• EXERCISE DIRECTIONS: Give all of the listing again word for word, with images excluded.

--- --- ---

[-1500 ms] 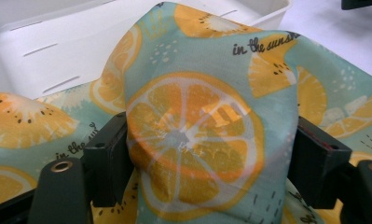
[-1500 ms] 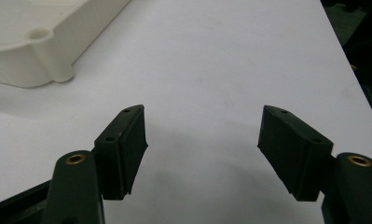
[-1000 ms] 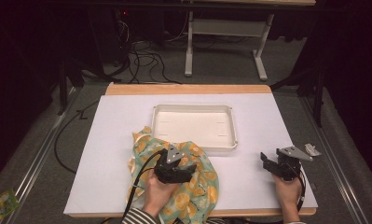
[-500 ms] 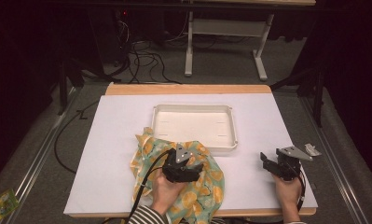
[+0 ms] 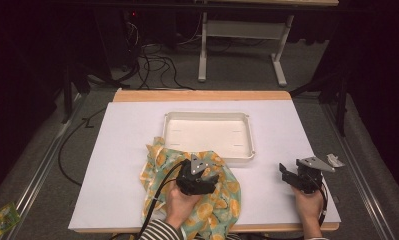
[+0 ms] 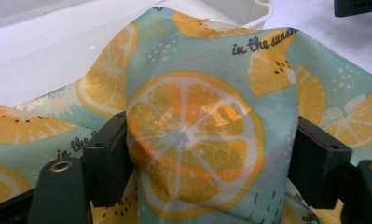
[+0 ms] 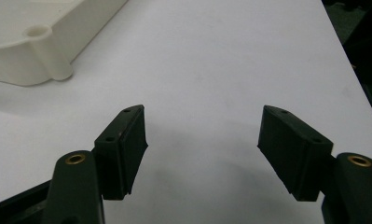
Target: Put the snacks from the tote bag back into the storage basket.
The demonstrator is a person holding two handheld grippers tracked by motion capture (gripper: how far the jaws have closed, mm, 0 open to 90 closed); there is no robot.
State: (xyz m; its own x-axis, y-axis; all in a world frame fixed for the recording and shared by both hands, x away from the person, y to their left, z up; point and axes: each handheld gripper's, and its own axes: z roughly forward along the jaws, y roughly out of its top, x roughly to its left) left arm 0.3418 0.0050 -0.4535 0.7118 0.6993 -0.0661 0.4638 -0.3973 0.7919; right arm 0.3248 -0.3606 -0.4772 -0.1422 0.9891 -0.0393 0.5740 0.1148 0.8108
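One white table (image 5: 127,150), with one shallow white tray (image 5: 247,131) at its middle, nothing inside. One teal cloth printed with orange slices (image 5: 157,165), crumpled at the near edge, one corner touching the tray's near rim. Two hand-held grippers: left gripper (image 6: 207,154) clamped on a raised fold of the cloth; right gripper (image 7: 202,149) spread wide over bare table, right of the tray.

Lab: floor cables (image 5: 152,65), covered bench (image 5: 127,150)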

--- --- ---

• RESULT:
[-1500 ms] 
[-1500 ms] 
[-1000 ms] 
[-500 ms] 
[+0 ms] 
[+0 ms] 
[+0 ms] 
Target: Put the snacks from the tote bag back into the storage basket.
The demonstrator is a person holding two handheld grippers tracked by motion capture (gripper: how far the jaws have closed, mm, 0 open to 90 closed); there is no robot.
State: (xyz m; its own x-axis, y-axis; all in a world frame fixed for the recording and shared by both hands, x away from the person, y to their left, z up; point and axes: each handheld gripper's, and its own axes: z roughly forward along the jaws, y roughly out of its top, x roughly to its left) left arm 0.3418 0.0050 -0.4535 0.7118 0.6993 -0.0661 0.4638 -0.3973 0.7919; right arm 0.3248 -0.3606 -0.4772 -0.1422 0.9891 -0.0393 0.5740 0.1148 0.8108
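One white table (image 5: 127,150), with one shallow white tray (image 5: 247,131) at its middle, nothing inside. One teal cloth printed with orange slices (image 5: 157,165), crumpled at the near edge, one corner touching the tray's near rim. Two hand-held grippers: left gripper (image 6: 207,154) clamped on a raised fold of the cloth; right gripper (image 7: 202,149) spread wide over bare table, right of the tray.

Lab: floor cables (image 5: 152,65), covered bench (image 5: 127,150)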

This exercise requires no additional output.